# FOUND; Plymouth, Devon, UK. Tame Fancy Pigeon.



## Nana's rescue (Jul 17, 2021)

We have a been found by a Tame Fancy Pigeon, he has been hanging around all day, sat on our fountain and waited for me to pick him up, no struggling, fear or distress so used to being handled. very different from our wild/feral birds, no ring or tag. Currently tucking into food and water in our shed! Looking for the owner.


----------



## cwebster (Dec 11, 2010)

Does he have a band? Thank you for helping him. Lovely bird.


----------



## Nana's rescue (Jul 17, 2021)

cwebster said:


> Does he have a band? Thank you for helping him. Lovely bird.
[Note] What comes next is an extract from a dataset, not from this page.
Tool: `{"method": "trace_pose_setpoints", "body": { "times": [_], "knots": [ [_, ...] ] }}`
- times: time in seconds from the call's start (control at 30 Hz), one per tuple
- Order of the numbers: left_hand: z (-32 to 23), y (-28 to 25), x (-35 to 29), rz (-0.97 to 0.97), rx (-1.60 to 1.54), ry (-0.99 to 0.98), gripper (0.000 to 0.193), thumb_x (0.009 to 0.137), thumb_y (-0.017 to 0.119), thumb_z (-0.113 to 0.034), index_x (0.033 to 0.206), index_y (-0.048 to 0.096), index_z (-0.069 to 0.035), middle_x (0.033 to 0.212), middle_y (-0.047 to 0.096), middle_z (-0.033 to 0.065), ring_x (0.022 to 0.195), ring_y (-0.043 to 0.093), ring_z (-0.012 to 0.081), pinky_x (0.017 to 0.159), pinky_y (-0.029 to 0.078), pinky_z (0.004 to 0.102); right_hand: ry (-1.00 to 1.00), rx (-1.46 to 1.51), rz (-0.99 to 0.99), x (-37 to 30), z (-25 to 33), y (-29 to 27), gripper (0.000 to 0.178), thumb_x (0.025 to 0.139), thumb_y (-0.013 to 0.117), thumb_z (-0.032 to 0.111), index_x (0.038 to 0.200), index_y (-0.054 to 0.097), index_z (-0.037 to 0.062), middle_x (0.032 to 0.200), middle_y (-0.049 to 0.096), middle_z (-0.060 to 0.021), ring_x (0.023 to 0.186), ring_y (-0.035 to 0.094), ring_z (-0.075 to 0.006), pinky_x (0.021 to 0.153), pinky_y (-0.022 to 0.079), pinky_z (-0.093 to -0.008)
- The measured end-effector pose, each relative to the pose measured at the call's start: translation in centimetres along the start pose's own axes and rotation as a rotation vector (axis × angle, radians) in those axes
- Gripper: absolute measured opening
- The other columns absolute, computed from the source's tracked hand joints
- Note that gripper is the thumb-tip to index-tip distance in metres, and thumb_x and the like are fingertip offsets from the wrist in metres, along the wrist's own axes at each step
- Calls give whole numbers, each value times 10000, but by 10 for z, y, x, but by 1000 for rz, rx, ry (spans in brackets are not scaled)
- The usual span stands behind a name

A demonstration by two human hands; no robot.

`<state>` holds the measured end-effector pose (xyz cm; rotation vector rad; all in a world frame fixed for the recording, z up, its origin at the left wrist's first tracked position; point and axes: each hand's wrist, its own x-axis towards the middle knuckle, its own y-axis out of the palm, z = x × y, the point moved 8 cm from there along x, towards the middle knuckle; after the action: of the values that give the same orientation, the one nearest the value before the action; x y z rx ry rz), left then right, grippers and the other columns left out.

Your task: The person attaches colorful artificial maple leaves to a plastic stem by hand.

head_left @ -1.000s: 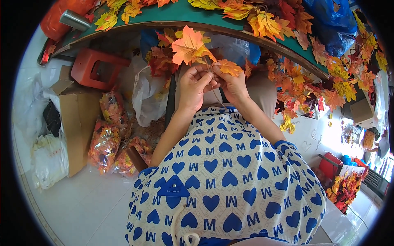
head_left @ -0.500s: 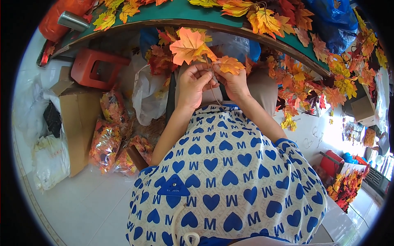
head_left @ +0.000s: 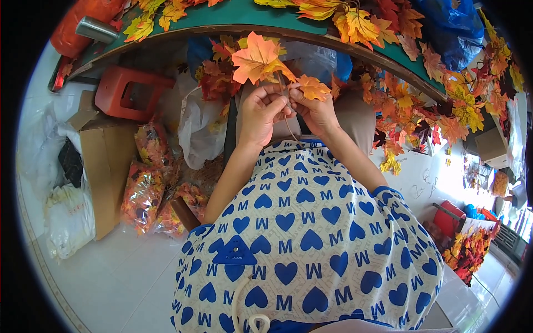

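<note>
Both my hands meet above my lap, just below the table's near edge. Between my left hand point(head_left: 265, 109) and my right hand point(head_left: 318, 112) runs a thin brown stem point(head_left: 291, 129), part of an artificial maple leaf sprig point(head_left: 256, 59) with orange leaves. Closed in a pinch, the left fingers grip the stem from the left. The right thumb and fingers pinch it from the other side, below a smaller orange leaf point(head_left: 313, 87). The stem's lower end hangs toward my patterned apron point(head_left: 300, 222). Exactly where the fingertips meet is partly hidden.
More autumn leaves lie on the green table point(head_left: 222, 19) and hang at right. A blue plastic bag point(head_left: 452, 33) sits at its right end. On the left are a red stool point(head_left: 133, 93), a cardboard box point(head_left: 105, 172) and clear bags of leaves point(head_left: 143, 191).
The large orange leaf has shifted and tilted slightly. Both hands stay nearly in place, still pinching the stem.
</note>
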<state>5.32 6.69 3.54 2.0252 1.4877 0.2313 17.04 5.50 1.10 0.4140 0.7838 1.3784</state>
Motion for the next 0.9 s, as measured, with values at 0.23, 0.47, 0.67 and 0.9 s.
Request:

no band, ring or tab, in truth he found me, he/she has been around all day and just waited for me to pick him up, I don't know anything about pigeons, I have a feeling I will be learning soon.


----------



## Zumii (Apr 28, 2021)

Nana's rescue said:


> no band, ring or tab, in truth he found me, he/she has been around all day and just waited for me to pick him up, I don't know anything about pigeons, I have a feeling I will be learning soon.


If I would be you, I would keep him or find him a new owner. Most owners even don't want them back. 
Did you feed him? He needs seeds and grains an water.


----------



## Zumii (Apr 28, 2021)

It's Very beautiful 😍


----------